Hope is not what I feel. Hope is not what motivates me and my pursuit of social justice.
If I do not have hope, then why do I press on? Until a few months ago, I had only a sense of the answer, but no articulation. But having finished Coates' book, I have found a way to understand why I press onward. Rather than hope, I embrace the struggle.
The struggle is as old as this country, and began when the first Black slave set foot on this continent under the lash of a white master. It goes back to people like Frederick Douglas stealing their bodies from their masters and escaping North. It's Charles Ball fighting to reunite his family, when the Black family was not a recognized institution. It's Ida B. Wells-Barnett pushing for anti-lynching legislation as white legislators turned unhearing ears. It's Claudette Colvin kicking and fighting as the police dragged her off of a Montgomery bus. It's Mrs. Rosa Parks fighting against extrajudicial police killings in the dark ages of the 1940's, and fighting against housing discrimination in Detroit in the dark ages of the 1970's.

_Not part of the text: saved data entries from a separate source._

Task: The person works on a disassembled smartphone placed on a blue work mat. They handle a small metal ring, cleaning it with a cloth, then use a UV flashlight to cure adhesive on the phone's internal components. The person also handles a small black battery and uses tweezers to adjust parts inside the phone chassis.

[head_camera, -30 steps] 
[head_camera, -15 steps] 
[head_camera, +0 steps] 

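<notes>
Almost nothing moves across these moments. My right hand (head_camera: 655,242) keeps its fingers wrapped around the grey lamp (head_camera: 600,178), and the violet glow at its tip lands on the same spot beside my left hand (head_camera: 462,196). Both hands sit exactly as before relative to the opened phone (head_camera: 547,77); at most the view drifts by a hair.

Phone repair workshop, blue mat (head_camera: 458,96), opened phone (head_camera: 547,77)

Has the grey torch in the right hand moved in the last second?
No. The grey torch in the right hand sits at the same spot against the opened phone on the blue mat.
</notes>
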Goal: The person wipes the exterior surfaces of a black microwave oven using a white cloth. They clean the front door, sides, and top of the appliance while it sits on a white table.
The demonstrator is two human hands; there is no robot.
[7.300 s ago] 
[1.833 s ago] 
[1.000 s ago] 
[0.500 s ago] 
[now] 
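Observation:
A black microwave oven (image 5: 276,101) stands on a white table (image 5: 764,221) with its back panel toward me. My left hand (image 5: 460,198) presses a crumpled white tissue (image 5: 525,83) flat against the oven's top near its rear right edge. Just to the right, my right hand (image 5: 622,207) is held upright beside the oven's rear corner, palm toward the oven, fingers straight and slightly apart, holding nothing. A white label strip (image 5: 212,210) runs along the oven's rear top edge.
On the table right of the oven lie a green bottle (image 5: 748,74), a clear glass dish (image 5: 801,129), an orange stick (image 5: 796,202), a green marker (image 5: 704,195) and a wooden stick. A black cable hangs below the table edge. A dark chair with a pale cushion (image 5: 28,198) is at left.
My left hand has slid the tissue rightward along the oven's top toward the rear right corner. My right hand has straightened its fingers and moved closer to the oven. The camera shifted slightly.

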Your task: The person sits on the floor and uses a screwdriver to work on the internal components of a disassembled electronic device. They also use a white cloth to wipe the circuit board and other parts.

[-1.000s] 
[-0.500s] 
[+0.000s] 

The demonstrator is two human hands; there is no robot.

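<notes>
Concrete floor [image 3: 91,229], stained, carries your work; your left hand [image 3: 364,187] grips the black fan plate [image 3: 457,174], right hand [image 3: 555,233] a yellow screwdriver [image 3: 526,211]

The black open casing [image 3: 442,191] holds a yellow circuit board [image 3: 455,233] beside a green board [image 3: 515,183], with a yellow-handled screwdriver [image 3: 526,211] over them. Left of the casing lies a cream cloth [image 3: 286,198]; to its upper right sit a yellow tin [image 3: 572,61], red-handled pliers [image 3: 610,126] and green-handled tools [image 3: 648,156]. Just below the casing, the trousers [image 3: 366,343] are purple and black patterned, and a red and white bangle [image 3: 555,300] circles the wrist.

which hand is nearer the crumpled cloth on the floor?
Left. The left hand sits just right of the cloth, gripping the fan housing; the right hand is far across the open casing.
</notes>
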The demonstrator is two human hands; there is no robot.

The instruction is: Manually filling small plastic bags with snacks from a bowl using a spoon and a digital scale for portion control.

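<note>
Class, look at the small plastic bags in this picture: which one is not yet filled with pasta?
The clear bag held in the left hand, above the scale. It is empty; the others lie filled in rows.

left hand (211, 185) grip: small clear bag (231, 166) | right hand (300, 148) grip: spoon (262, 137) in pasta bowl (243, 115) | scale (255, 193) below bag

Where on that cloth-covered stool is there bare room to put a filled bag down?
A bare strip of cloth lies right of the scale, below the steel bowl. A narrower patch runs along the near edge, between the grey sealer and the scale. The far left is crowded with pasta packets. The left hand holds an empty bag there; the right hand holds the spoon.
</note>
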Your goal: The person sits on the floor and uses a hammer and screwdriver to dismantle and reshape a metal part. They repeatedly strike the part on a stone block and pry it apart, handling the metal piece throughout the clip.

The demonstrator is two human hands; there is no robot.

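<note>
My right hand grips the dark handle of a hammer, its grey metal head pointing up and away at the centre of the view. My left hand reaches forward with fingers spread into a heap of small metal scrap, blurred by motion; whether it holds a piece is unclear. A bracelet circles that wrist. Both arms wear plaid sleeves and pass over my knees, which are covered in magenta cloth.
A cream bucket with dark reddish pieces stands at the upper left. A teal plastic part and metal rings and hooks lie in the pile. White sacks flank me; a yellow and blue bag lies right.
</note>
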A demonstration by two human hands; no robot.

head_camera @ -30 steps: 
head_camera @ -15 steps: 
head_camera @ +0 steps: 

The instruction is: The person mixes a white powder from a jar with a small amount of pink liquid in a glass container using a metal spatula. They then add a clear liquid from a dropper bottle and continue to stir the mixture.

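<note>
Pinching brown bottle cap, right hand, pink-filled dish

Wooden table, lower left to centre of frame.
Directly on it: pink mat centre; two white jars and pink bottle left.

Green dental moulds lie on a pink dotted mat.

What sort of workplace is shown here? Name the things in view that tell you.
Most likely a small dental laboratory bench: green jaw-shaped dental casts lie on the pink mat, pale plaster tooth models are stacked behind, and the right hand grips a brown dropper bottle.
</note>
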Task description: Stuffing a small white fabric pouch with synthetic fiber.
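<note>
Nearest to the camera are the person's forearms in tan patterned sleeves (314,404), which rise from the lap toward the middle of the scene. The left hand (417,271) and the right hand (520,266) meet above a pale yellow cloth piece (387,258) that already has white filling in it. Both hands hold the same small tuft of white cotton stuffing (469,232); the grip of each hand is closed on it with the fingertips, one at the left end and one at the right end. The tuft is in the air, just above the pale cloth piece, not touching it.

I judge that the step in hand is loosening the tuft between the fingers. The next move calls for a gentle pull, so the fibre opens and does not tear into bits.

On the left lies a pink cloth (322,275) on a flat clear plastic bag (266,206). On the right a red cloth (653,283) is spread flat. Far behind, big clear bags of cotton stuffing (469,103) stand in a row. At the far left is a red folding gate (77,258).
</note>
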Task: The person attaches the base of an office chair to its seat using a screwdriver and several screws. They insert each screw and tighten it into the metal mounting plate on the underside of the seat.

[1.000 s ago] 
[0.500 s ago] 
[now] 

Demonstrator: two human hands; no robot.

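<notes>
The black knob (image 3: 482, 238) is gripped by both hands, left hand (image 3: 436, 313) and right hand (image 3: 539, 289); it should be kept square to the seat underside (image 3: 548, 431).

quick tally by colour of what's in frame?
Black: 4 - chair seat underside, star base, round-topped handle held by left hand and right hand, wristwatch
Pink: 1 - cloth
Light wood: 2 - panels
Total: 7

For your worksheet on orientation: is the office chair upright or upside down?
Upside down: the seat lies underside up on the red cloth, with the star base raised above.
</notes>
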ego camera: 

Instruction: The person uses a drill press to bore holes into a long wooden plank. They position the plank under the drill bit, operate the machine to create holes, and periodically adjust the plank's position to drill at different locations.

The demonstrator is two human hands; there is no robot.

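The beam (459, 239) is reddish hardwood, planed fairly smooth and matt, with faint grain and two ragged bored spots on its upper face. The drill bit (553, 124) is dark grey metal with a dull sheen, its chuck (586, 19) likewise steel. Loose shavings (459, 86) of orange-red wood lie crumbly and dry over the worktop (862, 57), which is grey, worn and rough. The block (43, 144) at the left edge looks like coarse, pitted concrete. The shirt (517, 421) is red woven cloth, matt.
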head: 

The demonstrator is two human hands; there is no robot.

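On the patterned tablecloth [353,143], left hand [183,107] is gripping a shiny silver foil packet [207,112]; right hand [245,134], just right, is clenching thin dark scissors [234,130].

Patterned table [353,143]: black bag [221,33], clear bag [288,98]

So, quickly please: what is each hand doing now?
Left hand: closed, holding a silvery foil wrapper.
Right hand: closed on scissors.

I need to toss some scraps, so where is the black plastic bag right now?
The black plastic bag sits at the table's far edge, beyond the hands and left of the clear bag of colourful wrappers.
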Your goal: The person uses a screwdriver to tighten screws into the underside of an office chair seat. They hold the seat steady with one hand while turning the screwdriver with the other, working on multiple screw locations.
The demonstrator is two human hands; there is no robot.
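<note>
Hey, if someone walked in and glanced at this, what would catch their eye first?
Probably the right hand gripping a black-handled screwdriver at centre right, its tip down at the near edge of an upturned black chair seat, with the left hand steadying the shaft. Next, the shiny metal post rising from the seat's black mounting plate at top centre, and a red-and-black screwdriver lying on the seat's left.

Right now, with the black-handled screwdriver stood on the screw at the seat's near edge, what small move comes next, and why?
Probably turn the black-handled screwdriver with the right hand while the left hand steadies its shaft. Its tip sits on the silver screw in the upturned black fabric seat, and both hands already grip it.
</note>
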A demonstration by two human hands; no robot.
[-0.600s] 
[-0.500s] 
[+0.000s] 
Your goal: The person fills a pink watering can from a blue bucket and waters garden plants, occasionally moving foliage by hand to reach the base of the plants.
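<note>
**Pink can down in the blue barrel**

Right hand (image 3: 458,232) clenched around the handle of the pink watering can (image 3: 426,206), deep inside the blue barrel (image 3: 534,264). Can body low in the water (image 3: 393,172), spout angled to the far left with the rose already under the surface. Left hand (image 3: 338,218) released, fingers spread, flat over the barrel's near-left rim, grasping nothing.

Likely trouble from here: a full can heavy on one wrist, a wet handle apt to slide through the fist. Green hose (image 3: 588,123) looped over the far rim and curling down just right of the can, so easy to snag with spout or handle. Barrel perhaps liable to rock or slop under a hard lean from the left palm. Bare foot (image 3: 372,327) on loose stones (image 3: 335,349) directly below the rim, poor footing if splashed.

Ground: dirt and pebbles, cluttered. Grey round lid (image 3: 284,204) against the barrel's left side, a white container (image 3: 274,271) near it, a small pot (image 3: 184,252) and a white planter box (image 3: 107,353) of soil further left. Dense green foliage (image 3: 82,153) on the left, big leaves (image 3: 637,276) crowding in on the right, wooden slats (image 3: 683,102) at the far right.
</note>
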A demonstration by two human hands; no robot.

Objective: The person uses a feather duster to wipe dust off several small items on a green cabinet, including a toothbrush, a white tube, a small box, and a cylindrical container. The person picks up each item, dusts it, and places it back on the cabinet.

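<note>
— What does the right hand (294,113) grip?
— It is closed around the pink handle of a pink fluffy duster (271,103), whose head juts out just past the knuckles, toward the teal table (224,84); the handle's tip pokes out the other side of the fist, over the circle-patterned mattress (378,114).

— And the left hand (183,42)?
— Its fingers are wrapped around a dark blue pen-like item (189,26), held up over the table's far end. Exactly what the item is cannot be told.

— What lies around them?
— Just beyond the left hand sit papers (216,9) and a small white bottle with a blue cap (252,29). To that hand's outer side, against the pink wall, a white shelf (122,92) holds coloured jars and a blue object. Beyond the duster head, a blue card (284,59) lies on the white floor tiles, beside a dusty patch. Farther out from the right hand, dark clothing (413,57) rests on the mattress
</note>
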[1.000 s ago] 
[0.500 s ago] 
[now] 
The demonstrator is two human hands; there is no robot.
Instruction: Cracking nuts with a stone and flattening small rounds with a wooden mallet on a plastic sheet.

These individuals and millions of others fought against white supremacy, often with no hope in sight, no resolution in their lifetimes. As a Black American, fighting against white supremacy is my heritage, just as plunder is my country's.
The early days of the struggle. Image from US Slave |
As Coates writes, struggle is:
...a particular, specific enslaved woman, whose mind is active as your own, whose range of feeling is as vast as your own; who prefers the way the light falls in one particular spot in the woods, who enjoys fishing where the water eddies in a nearby stream, who loves her mother in her own complicated way, thinks her sister talks too loud, has a favorite cousin, a favorite season, who excels at dressmaking and knows, inside herself, that she is as intelligent and capable as anyone. “Slavery” is this same freedom and inscribes this love in its essential texts, a world in which these same professors hold this woman a slave, hold her mother a slave, her father a slave, her daughter a slave, and when this woman peers back into the generations all she sees is the enslaved. She can hope for more. She can imagine a future for her grandchildren. But when she dies, the world—which is really the only world she can ever know—ends. For this woman, enslavement is not a parable. It is damnation. It is the never-ending night. And the length of that night is most of our history. Never forget that we were enslaved in this country longer than we have been free. Never forget that for 250 years black people were born into chains—whole generations followed by more generations who knew nothing but chains.
You must struggle to truly remember this past in all its nuance, error and humanity.
It is my job, my lot, my calling to remember this past and to keep the flame burning for future generations. I must struggle, even when I see no hope. To fail to struggle is to give in and give up; it is akin to death. Make no mistake, this is a viable path that many have taken. I see it in the faces and actions of Ben Carson, Bill Cosby, and Clarence Thomas. The deaths of these living Black men have brought them temporary wealth and fame, but it has also wreaked havoc on the communities they betrayed. I want none of it.
No, I will not die. Not like that. I will struggle. And in so doing, I will live.